Saturday was another awesome night out with a VERY fun couple.  We were planning to hit the bingo hall after this very popular burger place, but ended up just talking until late and shutting down the burger place.  I felt so cool.

Sunday I had a Pampered Chef party and had a blast.

Monday I had the Bachelor and, though I didn't leave my house, I felt fully emotionally spent after the whole thing. I'm sure you understand.

Tuesday I had another VERY fun Pampered Chef party at a dear friend's house with a lot of amazing ladies.

I did break it down to Eminem, Fat Joe, and possibly a little Katy Perry (even though I feel like I'm supposed to not like her if I'm going to be cool?) on the way to get in the mood.

Doesn't this photo scream rapping curse words while mentally preparing for a FUN night of cooking for women I don't know?
I didn't get home until 11:45 though and then Stella and Cole took turns waking me up because they hate me. 

What other explanation could there possibly be!?!?!?!?!?

What I've learned from my days of socialization and showering/make up application to be around people is that I am just not cut out for this much concentrated doses of fun.  I need to parcel out my activities so I don't over exert myself and cry all day long or go off the deep end and...


WEAR A FREAKIN' HAT PEOPLE!!! 

Obviously, I'm going through a rough time. I'm not a hat person at all.

The good news? 

My calves are actually sore, almost as if I pushed myself to workout during my exhaustion, which I did not do of course because that sounds awful, all due to my wearing of these...

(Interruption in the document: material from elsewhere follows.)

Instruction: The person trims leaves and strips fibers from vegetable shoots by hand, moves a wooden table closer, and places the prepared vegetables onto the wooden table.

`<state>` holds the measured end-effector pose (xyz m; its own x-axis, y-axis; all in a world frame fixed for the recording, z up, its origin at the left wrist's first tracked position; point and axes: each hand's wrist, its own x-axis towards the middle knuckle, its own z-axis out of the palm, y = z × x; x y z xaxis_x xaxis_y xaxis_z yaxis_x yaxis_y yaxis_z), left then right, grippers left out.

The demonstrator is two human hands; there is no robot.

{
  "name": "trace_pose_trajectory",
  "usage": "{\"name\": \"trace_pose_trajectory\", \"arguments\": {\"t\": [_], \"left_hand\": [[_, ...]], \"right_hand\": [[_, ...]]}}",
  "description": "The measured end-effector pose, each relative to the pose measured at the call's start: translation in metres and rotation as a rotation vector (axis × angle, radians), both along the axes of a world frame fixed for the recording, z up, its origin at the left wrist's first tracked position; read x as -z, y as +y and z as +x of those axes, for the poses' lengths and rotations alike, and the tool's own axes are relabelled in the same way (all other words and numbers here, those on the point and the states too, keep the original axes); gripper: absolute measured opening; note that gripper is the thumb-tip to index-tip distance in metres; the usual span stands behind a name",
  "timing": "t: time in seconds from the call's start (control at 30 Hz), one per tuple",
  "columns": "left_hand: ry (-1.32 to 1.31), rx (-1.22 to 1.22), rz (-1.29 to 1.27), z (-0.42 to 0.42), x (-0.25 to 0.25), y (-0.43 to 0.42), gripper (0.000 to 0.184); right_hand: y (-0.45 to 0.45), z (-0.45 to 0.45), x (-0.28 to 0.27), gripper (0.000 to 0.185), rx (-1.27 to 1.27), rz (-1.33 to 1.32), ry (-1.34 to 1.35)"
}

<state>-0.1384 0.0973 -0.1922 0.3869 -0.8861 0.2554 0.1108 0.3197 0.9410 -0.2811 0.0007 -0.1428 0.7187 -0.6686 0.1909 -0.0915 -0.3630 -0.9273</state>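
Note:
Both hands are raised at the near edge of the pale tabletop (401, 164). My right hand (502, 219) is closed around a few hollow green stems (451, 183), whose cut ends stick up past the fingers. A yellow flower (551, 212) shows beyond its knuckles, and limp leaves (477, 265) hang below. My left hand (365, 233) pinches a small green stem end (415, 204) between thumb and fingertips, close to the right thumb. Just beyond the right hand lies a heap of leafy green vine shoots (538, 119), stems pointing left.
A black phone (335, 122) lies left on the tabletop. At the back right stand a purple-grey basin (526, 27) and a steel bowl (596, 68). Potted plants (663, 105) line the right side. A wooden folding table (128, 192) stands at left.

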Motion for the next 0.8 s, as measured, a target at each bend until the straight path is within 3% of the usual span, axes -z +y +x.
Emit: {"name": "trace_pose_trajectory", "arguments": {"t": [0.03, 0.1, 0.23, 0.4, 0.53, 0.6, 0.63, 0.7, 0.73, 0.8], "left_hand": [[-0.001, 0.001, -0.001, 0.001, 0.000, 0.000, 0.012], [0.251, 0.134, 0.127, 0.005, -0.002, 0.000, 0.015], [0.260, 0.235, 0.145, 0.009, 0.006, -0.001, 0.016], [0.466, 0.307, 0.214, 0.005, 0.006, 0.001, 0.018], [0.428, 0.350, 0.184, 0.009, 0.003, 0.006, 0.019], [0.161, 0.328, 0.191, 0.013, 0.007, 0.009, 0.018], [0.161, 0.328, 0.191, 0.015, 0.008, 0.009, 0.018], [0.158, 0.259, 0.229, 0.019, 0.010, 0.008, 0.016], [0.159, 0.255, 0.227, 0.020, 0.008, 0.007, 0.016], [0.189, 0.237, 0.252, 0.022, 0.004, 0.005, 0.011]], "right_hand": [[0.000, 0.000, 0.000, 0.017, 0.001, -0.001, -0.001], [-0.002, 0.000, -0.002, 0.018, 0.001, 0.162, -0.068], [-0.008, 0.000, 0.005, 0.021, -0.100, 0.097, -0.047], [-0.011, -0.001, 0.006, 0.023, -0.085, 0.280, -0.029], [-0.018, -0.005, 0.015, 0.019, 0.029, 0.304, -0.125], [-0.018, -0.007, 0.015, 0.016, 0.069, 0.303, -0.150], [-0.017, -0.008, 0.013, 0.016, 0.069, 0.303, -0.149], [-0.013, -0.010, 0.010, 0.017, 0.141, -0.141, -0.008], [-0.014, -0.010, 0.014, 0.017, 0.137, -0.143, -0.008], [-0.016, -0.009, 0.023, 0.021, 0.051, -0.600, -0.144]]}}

for multiple evenings in a row. 

It's like a work out.  A fashion workout.  I'm totally out of shape in every sense apparently.

The truth is, I just need some sleep.

The truth is, I should not be blogging right now or tomorrow has a good chance of forcing me to spend $10 at Starbucks on caffeine and baked goods to reward myself for being functional enough to leave the house and crying because I feel guilty that I was mad at Cole for refusing to wear underwear...again.  Things get complicated and expensive fast when I'm sleep deprived.

I hereby swear to never attempt to be this awesome during a five day time frame again.*  It's just not in me anymore.  I'm back to being lame as of today. 

Thank goodness.

*Disclaimer: If Justin Timberlake had a time machine, met me, asked me to travel back to spring break 1999, make out and party for five days straight... I would have no choice but to go along willingly. I'm sure you understand.

4 comments:

Lynda Otvos said...

Oh man, Timberlake ?~! I must be older than I look. I don't even know who he is.

That said, I don't know who I'd make out with from my generation either. Well, maybe Richard Gere. Now that he's a Buddhist i bet he kisses really good.

momnextdoor said...

I'm sorry, I don't understand. How are you not a hat person? Cuz I think you are ROCKIN that hat! I think you can declare yourself a hat person. I'll allow it. You're welcome.

And don't worry, I cry trying to open up juice boxes too. That shit is hard! You are not alone! (Seriously though, you are NOT alone. I feel you sister!)

Anna See said...

Your post was so funny and right on target. I am not cut out for that much fun, either. I may or may not have cried over juice boxes, too.

Keri said...

I often wonder how I can feel so old but be so young. I have my monthly book club (a wild activity, I know) tonight and I'm thinking about skipping because they like to stay up late and I'd rather be in bed at 9:30.

Also, I would totally party with Justin!